Chytilová’s Sedmikrásky celebrates the brute force of the feminine imagination in opposition of a patriarchal society and Soviet politics. Chytilová employs practical effects with the same exuberance as the Maries (Ivana Karbanová and Jitka Cerhová) wreck anarchy on every possible situation. Sedmikrásky explodes of the screen with youthful energy, challenging the status quo and inspiring the viewer. When I watched Sedmikrásky on DVD via my laptop in my freshman year of college I felt I had to go shoot something right away. Sedmikrásky will change the way one looks at and thinks about images; it is the ultimate expression of the Czech New Wave.

Because Sedmikrásky does all of these outrageous and beautiful things I naturally always screened the film for my students. As high schoolers taking a college level film course these students felt that they were being initiated into a hip new world. Sedmikrásky spoke to their youthful ideologies, their sense of play, and even more profoundly to that sense of sublime wonderment that only comes with the first time you pick up a camera and shoot your first film. Sedmikrásky got them and they loved it.

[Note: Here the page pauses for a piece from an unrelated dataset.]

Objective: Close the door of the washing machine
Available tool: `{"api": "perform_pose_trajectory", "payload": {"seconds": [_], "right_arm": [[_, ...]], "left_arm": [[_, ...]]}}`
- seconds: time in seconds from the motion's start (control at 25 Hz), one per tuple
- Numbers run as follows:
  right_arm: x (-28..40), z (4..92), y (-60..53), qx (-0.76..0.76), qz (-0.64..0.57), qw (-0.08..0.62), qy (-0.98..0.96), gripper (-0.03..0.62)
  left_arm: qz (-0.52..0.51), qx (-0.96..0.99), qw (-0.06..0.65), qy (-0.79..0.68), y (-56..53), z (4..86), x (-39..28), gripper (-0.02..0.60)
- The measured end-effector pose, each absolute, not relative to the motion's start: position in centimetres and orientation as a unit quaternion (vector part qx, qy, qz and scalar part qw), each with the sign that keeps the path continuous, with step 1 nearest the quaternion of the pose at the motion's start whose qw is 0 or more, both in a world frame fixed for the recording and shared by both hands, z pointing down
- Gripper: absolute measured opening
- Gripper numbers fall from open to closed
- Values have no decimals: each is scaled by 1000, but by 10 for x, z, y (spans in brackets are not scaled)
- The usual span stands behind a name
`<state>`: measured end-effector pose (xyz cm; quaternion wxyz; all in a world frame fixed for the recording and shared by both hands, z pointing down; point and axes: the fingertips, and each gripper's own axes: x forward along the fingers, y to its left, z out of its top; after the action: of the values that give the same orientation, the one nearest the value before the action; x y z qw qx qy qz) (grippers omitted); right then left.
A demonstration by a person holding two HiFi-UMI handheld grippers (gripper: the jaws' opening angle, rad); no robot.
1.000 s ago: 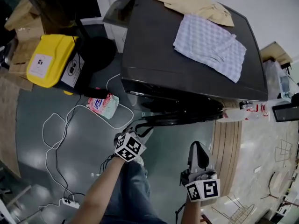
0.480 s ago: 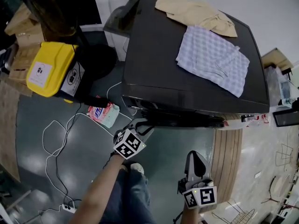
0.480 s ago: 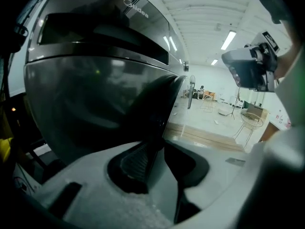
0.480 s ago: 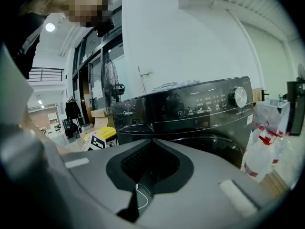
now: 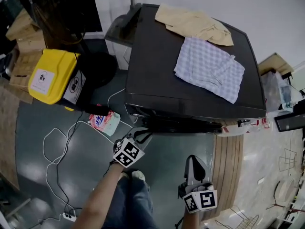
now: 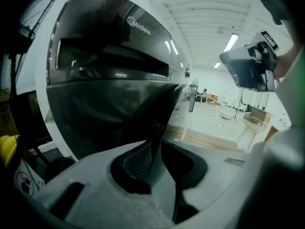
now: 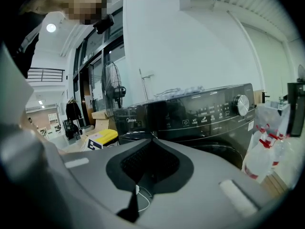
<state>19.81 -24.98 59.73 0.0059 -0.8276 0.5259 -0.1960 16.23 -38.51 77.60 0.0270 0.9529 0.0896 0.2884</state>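
We are closing the left gripper point(image 5: 141, 134) fingers, the washing machine door point(image 5: 183, 125) edge between them; right gripper point(image 5: 193, 161) fingers closed, empty.

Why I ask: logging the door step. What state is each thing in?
Washing machine door: ajar.
Left gripper: jaws closing, door edge between them.
Right gripper: shut, empty.
Checked cloth: spread on the machine's top.
Beige cloth: crumpled beside it.
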Motion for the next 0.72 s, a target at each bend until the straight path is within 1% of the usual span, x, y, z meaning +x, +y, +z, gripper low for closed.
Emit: {"api": "perform_pose_trajectory", "payload": {"seconds": [0.08, 0.16, 0.24, 0.32, 0.56, 0.72], "right_arm": [[201, 582, -252, -830, -187, 10, 525, 8], [205, 562, -253, -834, -173, 16, 523, 8], [210, 536, -255, -839, -153, 25, 522, 8], [217, 504, -256, -843, -130, 32, 521, 8], [229, 392, -264, -846, -50, 59, 527, 8], [229, 316, -272, -839, 11, 72, 540, 8]], "left_arm": [[280, 956, 20, 88, -384, 753, 155, 60], [260, 962, 11, 79, -385, 718, 146, 31], [224, 973, 2, 60, -390, 667, 140, 9], [188, 981, -7, 40, -398, 610, 134, 0], [78, 995, -54, -14, -427, 434, 130, 0], [15, 995, -92, -45, -442, 333, 126, 0]]}}
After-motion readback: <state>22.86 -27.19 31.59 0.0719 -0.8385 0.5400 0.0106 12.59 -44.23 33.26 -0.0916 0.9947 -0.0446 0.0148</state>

And what a testament to Věra Chytilová and her film that students who weren’t even born in the same century that Sedmikrásky should find the film so relatable and inspirational. So few canonized masterpieces actually possess this uncanny ability. Citizen Kane (1941) and Apocalypse Now (1979) don’t propel imaginations in the 21st century in the same way as Sedmikrásky. If one is going to celebrate women’s contribution to the cinema there is absolutely no better film to do that than Sedmikrásky.